■ **Problem**:
Drop the images. Copy every line below character for character.

--- START ---

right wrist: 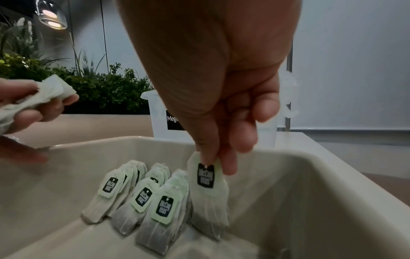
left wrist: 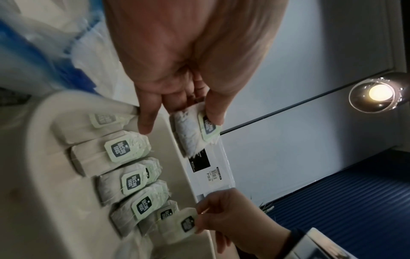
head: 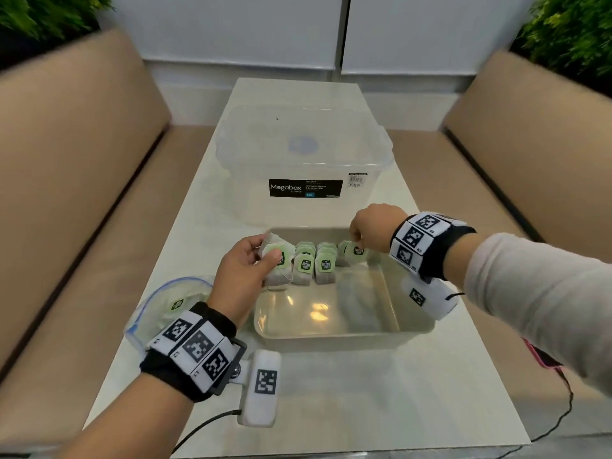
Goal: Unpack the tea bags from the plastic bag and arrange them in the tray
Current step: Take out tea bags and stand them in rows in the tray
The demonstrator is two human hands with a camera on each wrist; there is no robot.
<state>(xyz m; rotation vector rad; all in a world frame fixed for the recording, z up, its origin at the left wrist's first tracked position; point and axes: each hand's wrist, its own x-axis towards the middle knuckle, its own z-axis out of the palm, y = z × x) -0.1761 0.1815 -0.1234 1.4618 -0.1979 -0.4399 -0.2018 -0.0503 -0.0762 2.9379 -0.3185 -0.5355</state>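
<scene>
A beige tray sits mid-table with several tea bags stacked in rows along its far wall. My left hand hovers over the tray's far left corner and pinches a tea bag between thumb and fingers. My right hand pinches the top of another tea bag and holds it upright at the right end of the rows. The clear plastic bag with a blue zip edge lies left of the tray, a tea bag still inside.
A clear Megabox storage box stands just behind the tray. Beige benches flank the narrow white table. A cable trails off the table's right front edge.
</scene>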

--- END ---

■ **Solution**:
right wrist: 
left wrist: 
head: 
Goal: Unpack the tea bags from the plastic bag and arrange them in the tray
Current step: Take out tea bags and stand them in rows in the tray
The demonstrator is two human hands with a camera on each wrist; there is no robot.
<state>(xyz m; rotation vector rad; all in a world frame fixed for the recording, z up, its origin at the left wrist's first tracked position; point and axes: each hand's wrist, its own x-axis towards the middle knuckle, its own z-axis out of the palm, y = z × x) -0.1761 0.1815 -0.1234 1.4618 -0.1979 -0.4399 -0.2018 -0.0503 -0.0762 2.9379 -0.3185 -0.5355</state>
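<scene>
A beige tray sits mid-table with several tea bags stacked in rows along its far wall. My left hand hovers over the tray's far left corner and pinches a tea bag between thumb and fingers. My right hand pinches the top of another tea bag and holds it upright at the right end of the rows. The clear plastic bag with a blue zip edge lies left of the tray, a tea bag still inside.
A clear Megabox storage box stands just behind the tray. Beige benches flank the narrow white table. A cable trails off the table's right front edge.
</scene>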

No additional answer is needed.